Enzyme activity assay

To examine the time course of caspase-3 and -11 activation, the cleavage of ac.DEVD.amc and ac.VEHD.amc was measured in the spleen lysates of the LPS- challenged mice at indicated time points. Mice were injected with 20 mg/kg body weight of LPS and sacrificed at 0, 0.5, 1, 2, 4, 6, 8, 12, 18 and 24 h after the challenge. The spleens were snap-frozen in the liquid nitrogen and pulverized in the liquid nitrogen-chilled mortar. The resulting powder was lysed in HEPES buffer (50 mM, pH 7.4) containing 150 mM NaCl, 1mM EDTA, 1% NP40 and protease inhibitor cocktails (Boehringer Mannheim, Germany). After incubating on ice for 15 min with occasional vortex, the samples were spun at 13 000 r.p.m. for 15 min in a microcentrifuge. The supernatant was measured for the protein concentration using BioRad protein assay reagent (BioRad Laboratories, Hercules, CA). Lysates containing 750 μg of protein was diluted into HEPES buffer (50 mM, pH 7.4) containing 2 mM DTT and 12 μM fluorogenic peptide substrates (ac.DEVD.amc or ac.VEHD.amc) in a total volume of 300 μl. Fluorescence as a result of caspase activation was measured at 10 s intervals using Aminco Bowman Series 2 Luminescence spectrometer (λex=380 nm, λem=460 nm).
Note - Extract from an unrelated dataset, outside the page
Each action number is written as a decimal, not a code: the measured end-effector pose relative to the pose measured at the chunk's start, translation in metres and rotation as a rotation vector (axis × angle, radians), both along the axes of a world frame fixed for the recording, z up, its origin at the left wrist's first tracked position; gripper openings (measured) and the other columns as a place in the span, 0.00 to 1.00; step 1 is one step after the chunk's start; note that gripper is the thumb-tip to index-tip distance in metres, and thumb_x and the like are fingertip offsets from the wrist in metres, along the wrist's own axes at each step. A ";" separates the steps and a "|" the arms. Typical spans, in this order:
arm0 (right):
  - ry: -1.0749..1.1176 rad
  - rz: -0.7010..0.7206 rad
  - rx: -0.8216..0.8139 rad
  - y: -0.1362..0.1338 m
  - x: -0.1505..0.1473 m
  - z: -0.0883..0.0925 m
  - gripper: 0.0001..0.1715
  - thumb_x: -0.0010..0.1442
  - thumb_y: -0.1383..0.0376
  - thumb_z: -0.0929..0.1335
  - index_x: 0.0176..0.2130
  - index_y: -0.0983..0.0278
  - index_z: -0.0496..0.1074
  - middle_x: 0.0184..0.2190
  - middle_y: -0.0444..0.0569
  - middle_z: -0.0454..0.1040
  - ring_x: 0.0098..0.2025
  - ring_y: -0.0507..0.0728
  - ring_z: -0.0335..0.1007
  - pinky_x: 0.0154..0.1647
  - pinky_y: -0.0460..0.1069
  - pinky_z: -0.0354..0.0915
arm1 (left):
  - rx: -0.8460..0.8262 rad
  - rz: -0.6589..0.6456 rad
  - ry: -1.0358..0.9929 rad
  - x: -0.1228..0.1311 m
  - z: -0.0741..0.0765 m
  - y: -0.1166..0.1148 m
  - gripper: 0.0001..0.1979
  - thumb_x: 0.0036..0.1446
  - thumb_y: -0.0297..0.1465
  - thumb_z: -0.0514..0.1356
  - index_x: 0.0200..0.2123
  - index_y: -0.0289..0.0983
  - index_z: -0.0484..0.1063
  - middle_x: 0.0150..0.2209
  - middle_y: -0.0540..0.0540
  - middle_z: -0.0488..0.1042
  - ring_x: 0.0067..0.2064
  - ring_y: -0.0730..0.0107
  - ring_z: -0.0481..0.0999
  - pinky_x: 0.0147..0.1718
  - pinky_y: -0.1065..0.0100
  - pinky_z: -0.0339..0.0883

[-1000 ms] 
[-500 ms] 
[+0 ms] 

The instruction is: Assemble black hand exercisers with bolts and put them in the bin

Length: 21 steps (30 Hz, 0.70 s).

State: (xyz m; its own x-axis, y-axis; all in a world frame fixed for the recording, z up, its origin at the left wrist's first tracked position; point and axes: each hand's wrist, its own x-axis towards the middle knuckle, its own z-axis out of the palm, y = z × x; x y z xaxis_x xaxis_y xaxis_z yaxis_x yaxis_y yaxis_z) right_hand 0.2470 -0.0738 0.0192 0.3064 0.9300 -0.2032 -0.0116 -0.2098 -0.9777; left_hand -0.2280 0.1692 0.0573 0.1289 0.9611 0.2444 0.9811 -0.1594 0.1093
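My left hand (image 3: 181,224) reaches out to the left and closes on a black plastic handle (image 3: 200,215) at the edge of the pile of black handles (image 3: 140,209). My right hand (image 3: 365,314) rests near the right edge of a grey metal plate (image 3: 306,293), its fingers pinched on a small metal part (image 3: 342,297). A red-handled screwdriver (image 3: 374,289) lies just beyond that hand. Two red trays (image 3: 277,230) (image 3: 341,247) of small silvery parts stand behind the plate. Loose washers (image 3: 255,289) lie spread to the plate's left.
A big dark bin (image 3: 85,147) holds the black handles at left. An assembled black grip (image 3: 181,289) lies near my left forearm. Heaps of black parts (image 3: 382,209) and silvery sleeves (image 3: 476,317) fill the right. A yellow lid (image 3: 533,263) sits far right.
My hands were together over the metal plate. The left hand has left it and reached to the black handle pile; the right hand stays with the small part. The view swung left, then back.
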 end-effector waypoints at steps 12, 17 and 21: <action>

The slopes were calculated from the increasing fluorescence using the software MicroCal Origin and used as relative caspase activity.

In vitro cleavage assay

In vitro translation of 35S-labeled proteins (IL-1β and PARP) was done using TNT-coupled transcription/translation kit (Promega, Madison, WI, USA). 35S-labeled proteins were incubated with 1 μg of recombinant caspase-1 (pHZ2) or caspase-11 (pS15)34 in 50 μM Tris-HCl (pH 8.0) buffer containing 0.5 mM EDTA, 0.5 mM sucrose, 10 mM DTT and protease inhibitor cocktails with or without peptide caspase inhibitor zVAD.fmk or ac.YVAD.cmk. The reaction was terminated by addition of SDS protein sample buffer and then analyzed by SDS–PAGE and autoradiography.